We already have AI to create images, to create texts, to make videos, to answer emails, to identify health problems… AI is even in the soup, but not only in the soup here, no, also in the soup on Mars.
As you already know, the search for life on Mars has been one of the greatest challenges in astrobiology. However, the use of artificial intelligence (AI) and machine learning can help identify patterns in geographic data and find signs of life on the red planet. In a study published in Nature Astronomy, an international team of researchers led by SETI Institute astrobiologist Kimberley Warren-Rhodes shows that these tools can identify hidden patterns in geographic data that could indicate the presence of life.
The Search for Life on Mars
Despite the fascination aroused by the possibility of finding life on Mars, the task is arduous. Mars has almost the same land area as Earth, but its life history is a big unanswered question. Therefore, it is essential to know where to look and make optimal use of the available opportunities in order not to miss the trip.
The use of artificial intelligence and machine learning can make the search for life on Mars much less difficult. Warren-Rhodes and her colleagues have shown that these approaches can identify hidden patterns in geographic data and uncover and predict the patterns and rules by which nature survives and thrives in Earth’s most hostile landscapes.
The use of Artificial Intelligence in the study
The team of researchers focused on a region on the border between the Atacama Desert and the Altiplano in Chile, called Salar de Pajonales. This basin is an ancient riverbed and one of the best Mars analogues on Earth. At 3,541 meters altitude, it receives high UV exposure and is extremely dry and salty. However, life can be found there, living in mineral formations.
For the study, the researchers took 7,765 images and 1,154 samples, looking for biosigns that reveal the presence of photosynthetic microbes. They used drones to take aerial images and added 3D topographic maps to train the AI ​​to recognize structures in the basin that are more likely to be teeming with life. The results demonstrated that the CNNs identified patterns in the distribution of microbial life in the basin, despite the uniformity of its mineral composition.

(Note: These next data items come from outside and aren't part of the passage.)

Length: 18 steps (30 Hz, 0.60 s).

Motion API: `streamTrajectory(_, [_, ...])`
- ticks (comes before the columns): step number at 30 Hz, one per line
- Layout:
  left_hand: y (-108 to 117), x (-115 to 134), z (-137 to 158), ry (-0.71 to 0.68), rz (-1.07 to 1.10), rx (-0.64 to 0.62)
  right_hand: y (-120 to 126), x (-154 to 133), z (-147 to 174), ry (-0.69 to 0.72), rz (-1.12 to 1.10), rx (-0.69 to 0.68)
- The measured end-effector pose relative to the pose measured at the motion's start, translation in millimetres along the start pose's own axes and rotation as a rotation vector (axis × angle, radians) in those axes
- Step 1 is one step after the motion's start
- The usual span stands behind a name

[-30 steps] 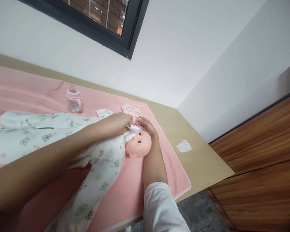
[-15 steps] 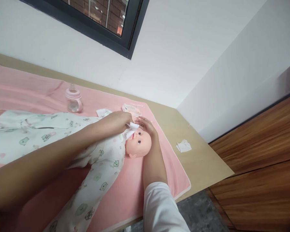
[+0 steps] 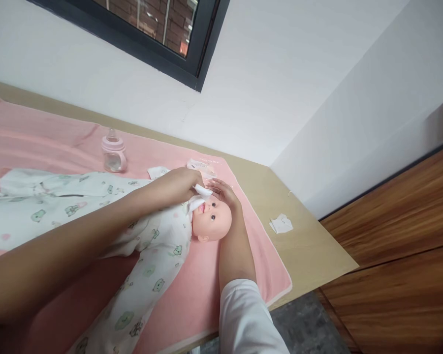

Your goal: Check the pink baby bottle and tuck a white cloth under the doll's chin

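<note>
A baby doll point(image 3: 216, 221) lies on its back in a white romper point(image 3: 166, 241) printed with green and pink animals, its head toward the right. My left hand point(image 3: 186, 184) is closed on a folded white tissue point(image 3: 203, 190) by the doll's mouth and chin; its fingertips are partly hidden. My right hand point(image 3: 223, 191) curves around the top of the doll's head to its far side. The right fingers are stretched out beside the cheek, with nothing visible in them.
A pink blanket point(image 3: 192, 290) covers much of the wooden table point(image 3: 302, 260). A baby bottle point(image 3: 113, 155) with a pink collar stands near the wall. A clear packet point(image 3: 201, 168) lies beyond my hands. Another white tissue point(image 3: 280, 223) rests on bare wood at right.
Almost nothing differs. My left hand and the tissue have shifted very slightly at the doll's mouth; my right hand keeps its place around the head.
</note>
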State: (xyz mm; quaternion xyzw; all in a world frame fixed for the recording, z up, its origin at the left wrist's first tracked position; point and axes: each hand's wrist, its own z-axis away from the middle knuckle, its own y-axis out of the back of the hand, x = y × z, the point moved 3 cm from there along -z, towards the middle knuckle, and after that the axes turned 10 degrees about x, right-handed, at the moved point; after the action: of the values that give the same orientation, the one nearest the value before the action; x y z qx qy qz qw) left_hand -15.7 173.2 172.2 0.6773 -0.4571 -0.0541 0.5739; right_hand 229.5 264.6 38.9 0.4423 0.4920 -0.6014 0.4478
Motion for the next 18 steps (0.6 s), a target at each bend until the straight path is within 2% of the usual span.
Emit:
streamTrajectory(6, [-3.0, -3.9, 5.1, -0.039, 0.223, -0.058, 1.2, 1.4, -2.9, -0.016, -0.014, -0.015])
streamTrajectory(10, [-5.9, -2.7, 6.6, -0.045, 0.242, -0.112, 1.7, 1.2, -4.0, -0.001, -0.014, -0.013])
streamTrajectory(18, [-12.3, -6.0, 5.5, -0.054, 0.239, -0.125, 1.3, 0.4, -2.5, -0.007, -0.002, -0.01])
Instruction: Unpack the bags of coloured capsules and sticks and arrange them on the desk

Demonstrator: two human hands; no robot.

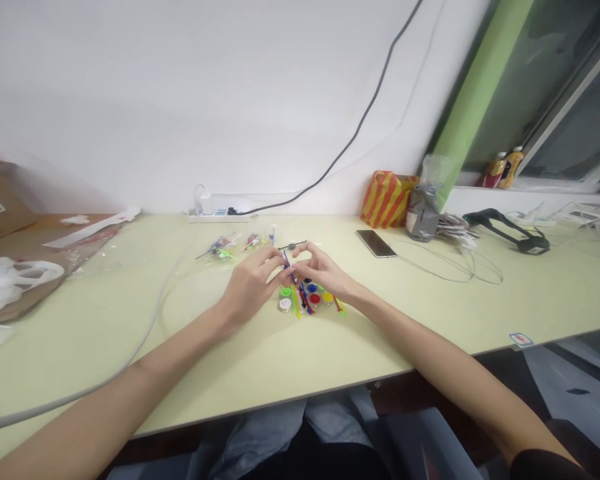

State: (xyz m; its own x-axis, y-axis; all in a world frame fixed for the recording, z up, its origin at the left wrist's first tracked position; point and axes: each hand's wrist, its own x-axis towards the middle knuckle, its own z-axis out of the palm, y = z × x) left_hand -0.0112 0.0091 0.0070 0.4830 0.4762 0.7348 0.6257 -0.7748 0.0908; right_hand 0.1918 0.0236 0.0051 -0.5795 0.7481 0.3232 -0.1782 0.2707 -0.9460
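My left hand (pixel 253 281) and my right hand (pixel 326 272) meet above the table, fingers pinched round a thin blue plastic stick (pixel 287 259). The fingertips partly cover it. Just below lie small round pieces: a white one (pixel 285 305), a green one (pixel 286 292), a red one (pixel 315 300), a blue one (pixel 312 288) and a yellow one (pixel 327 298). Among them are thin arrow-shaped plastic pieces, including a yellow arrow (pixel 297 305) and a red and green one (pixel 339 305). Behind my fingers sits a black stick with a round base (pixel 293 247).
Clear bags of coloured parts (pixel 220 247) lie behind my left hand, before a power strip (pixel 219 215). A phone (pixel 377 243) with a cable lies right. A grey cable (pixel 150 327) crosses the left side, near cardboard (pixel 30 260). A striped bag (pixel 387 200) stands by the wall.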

The gypsum ore domes were about 40 percent inhabited, while the gypsum-striped ribbed land was about 50 percent inhabited. The researchers found microhabitats in these structures and discovered that the microbes were attracted to sections of alabaster, a thin, porous form of plaster that retains water. These alabaster microhabitats turned out to be the most reliable predictor of biosigns, suggesting that water content is the main driver of microhabitat distribution.
Results and Potential of the Study
The results of the study demonstrate that the use of AI and machine learning can identify biosigns on Mars with much higher accuracy than random searches. Reducing the area that needs to be covered can save valuable time and resources in the search for life on Mars. In addition, the study also yielded valuable information about life in extreme environments here on Earth.
The researchers plan to expand their study and train their CNNs on other biosignatures, such as stromatolites and halophile communities. The goal is to design custom roadmaps and algorithms to guide rovers to the places most likely to harbor past or present life, regardless of how hidden or rare they may be.
The study demonstrates the potential of AI and machine learning in astrobiology and space exploration in general. Combining statistics and ecology with cutting-edge technology can help uncover patterns and rules that guide life in the most hostile landscapes on our planet and beyond.
Ultimately, the use of technology to search for life on other planets raises profound questions about our place in the universe and the possibility of life on other worlds. The search for life on Mars is just the beginning of a new era of exploration and discoveries that could change our understanding of life and the universe itself.